Ladik was invited to perform in Zagreb by the organisers of GEFF 69, an experimental film festival which for this, its fourth meeting, took ‘Sexuality as the Way to a New Humanism’ (Seksualnost kao mogućnost za novi humanizam) as its theme. The slogan captured a new mood in the country, or at least a new boldness on the part of the Yugoslav counter-culture which had been stirred into life by student protests in 1968, the arrival of rock music and psychedelics, as well as a cocktail of esoteric philosophy and new left politics. For four days in April 1970 (a few months after the original planned date), films, performances and talks reflecting on various kinds of sexuality drew large audiences to Zagreb’s cinemas, theatres and even the old town church. One reporter wrote, ‘Sex – an evangelical word – was an overwhelming call for the audience to join a orgiastic visual adventure (without danger). Although the films only partially fulfilled expectations, the screenings and associated events took place in crowded halls.’[2] Screenings included Carolee Schneemann’s ‘Fuses’ (1965) – a overpainted diary-film which sought to capture what ‘one feels during lovemaking’ – and two homoerotic Warhol movies (‘Flesh’ and ‘Lonesome Cowboys’, both 1968).

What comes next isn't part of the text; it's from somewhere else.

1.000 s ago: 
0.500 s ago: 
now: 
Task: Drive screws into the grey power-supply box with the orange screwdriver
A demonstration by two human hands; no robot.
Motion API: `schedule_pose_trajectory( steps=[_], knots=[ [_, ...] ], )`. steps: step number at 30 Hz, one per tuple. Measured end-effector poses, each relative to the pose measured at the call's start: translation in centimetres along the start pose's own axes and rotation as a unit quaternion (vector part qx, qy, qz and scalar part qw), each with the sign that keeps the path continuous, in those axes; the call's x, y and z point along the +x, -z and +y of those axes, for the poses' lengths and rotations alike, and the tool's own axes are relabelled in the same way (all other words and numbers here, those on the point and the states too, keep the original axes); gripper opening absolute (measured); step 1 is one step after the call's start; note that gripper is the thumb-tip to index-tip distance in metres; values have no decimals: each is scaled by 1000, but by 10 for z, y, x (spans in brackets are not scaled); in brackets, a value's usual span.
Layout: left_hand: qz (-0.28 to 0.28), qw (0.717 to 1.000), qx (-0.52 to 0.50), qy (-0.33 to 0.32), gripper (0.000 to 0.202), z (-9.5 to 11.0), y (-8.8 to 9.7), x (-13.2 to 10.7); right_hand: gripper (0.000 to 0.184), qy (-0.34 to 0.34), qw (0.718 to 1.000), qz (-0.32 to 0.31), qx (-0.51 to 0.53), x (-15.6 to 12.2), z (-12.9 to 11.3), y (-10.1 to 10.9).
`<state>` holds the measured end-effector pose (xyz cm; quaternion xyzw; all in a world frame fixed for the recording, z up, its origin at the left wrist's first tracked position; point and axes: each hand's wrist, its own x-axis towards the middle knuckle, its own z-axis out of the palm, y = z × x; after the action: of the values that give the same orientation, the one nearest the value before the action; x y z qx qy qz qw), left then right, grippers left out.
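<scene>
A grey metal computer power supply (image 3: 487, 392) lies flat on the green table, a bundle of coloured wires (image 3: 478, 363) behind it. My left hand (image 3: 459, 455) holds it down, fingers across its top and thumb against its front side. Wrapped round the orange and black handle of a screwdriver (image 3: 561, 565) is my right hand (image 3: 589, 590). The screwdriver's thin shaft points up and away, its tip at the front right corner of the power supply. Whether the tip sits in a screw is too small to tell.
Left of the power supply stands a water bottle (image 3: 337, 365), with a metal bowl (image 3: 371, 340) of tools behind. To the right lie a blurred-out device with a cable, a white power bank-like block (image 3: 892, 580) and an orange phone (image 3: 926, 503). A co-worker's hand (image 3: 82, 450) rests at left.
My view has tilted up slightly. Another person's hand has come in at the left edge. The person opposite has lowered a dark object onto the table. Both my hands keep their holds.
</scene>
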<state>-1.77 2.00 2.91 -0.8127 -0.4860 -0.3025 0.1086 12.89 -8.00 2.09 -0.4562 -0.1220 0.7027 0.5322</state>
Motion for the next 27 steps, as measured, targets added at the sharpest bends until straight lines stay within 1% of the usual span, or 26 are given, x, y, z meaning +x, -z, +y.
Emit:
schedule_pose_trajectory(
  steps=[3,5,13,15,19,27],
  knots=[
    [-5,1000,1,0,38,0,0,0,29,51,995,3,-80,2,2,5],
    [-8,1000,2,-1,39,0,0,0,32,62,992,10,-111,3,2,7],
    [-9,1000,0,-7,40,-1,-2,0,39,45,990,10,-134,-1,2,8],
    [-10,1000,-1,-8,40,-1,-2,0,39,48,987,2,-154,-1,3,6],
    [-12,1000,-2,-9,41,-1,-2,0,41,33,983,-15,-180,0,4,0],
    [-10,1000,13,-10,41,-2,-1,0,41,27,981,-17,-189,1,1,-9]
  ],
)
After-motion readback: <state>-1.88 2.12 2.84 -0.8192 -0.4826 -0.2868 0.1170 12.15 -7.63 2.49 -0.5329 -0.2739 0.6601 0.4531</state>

Mila Budisavljević, ‘Neobavezni pogled na svijet 4', 1969

Mila Budisavljević, ‘Neobavezni pogled na svijet 4′, 1969

A prize-winning film in the festival competition, Mila Budisavljević’s ‘Neobavezni pogled na svijet 4’ (Optional View of the World, 4’, 1969) presented a close-up view of a woman’s lips and tongue, seemingly pressing against the lens of the camera, making the smooth, seductive mouth which appeared in so much advertising and cinema seem fleshy and real.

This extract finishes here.